● Exercise brief
Out of the lines below, please list those that hold the string "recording".

● Recorded information
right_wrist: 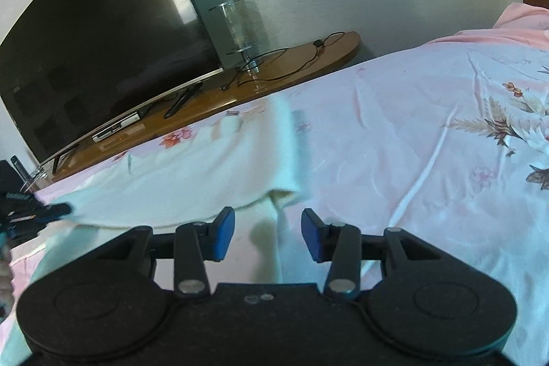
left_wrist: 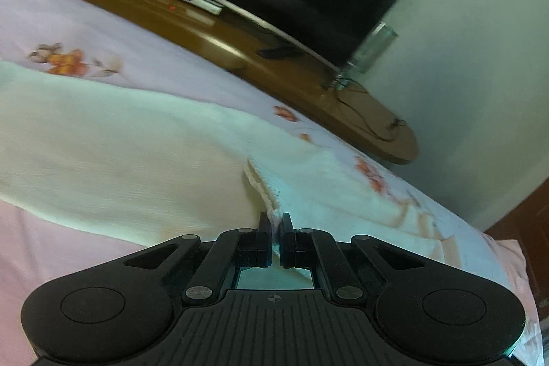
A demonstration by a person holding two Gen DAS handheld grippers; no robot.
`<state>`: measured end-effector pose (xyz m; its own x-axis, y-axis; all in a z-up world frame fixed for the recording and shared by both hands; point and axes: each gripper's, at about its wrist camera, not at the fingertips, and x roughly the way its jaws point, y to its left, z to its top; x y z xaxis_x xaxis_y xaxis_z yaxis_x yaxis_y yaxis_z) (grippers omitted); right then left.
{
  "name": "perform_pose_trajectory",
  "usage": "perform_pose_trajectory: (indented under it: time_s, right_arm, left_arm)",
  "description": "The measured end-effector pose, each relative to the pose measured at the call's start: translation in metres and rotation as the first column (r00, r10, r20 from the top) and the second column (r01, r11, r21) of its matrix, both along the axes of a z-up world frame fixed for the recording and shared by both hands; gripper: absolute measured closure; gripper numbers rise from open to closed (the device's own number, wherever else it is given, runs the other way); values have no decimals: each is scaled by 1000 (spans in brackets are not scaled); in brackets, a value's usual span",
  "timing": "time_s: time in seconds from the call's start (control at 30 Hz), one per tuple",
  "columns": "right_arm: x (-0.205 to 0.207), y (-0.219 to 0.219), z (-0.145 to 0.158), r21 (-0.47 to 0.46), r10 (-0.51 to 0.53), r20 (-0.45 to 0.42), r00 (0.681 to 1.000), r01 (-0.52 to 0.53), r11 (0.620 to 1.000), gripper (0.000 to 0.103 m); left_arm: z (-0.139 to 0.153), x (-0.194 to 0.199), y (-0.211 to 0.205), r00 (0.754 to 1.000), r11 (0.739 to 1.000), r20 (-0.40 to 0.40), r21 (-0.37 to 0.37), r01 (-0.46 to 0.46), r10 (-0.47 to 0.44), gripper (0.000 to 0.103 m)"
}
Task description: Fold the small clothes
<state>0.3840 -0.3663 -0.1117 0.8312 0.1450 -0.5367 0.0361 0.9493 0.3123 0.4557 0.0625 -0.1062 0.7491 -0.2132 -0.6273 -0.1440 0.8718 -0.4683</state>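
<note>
Left tongs (left_wrist: 275,222), lower centre of frame: closed on the knitted edge of the cream garment (left_wrist: 120,143), which lies across the floral bedsheet (left_wrist: 85,19). Right tongs (right_wrist: 268,223), lower centre: open, nothing between the blue pads (right_wrist: 224,234), the garment's corner just above them; TV (right_wrist: 103,33) upper left.

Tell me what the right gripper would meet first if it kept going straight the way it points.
Probably the near corner of the cream garment, lying just ahead of the open right gripper on the pink floral bedsheet. Depth is unclear; it might touch bare sheet first.
</note>
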Motion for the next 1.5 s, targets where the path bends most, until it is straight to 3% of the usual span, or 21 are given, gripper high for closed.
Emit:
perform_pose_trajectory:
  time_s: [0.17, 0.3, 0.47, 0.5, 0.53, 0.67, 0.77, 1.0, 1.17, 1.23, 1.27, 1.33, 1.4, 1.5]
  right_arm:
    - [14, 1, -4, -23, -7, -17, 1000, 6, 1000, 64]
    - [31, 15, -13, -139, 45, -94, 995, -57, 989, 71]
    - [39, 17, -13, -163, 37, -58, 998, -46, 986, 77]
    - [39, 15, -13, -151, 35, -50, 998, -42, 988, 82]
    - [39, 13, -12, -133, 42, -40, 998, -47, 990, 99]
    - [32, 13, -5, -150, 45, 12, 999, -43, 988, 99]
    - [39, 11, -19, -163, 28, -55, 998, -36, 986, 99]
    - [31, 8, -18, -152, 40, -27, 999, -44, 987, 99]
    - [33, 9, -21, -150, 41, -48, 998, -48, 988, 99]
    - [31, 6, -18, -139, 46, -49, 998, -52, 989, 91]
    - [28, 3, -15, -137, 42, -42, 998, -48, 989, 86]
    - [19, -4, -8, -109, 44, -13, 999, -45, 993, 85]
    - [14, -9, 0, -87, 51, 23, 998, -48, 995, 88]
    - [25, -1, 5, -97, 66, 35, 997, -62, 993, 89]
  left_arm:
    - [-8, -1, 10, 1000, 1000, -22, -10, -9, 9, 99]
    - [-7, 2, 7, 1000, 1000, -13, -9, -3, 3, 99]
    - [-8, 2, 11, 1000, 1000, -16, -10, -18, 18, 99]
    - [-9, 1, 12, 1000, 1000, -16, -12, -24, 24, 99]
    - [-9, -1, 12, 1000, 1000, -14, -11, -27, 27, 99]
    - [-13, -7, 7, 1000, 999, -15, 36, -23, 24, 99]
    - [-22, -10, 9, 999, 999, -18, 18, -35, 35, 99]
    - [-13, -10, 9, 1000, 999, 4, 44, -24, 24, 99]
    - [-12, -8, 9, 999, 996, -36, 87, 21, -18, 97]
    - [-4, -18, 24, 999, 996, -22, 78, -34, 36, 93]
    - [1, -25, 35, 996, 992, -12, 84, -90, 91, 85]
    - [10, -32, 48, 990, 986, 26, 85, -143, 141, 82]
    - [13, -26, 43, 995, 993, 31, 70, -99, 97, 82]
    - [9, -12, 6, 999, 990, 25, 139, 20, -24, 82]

● Result of this task
`<state>`: measured end-effector pose (xyz m; its own x-axis, y-axis; all in a z-up world frame fixed for the recording and shared by both hands; point and axes: each gripper's, at about its wrist camera, not at the fingertips, and x roughly the way its jaws point, y to its left, z to its top; x y z xaxis_x xaxis_y xaxis_z yaxis_x yaxis_y yaxis_z) (grippers omitted); right then left.
  "description": "The measured end-effector pose, each relative to the pose measured at the call's start: translation in metres and rotation as the first column (r00, r10, r20 from the top) and the second column (r01, r11, r21) of its matrix, both along the axes of a z-up world frame fixed for the recording and shared by both hands; gripper: absolute measured closure; gripper numbers rise from open to closed (the device's own number, wherever else it is given, runs the other way); values have no decimals: each is scaled by 1000 (spans in brackets are not scaled); in brackets, a value's usual span",

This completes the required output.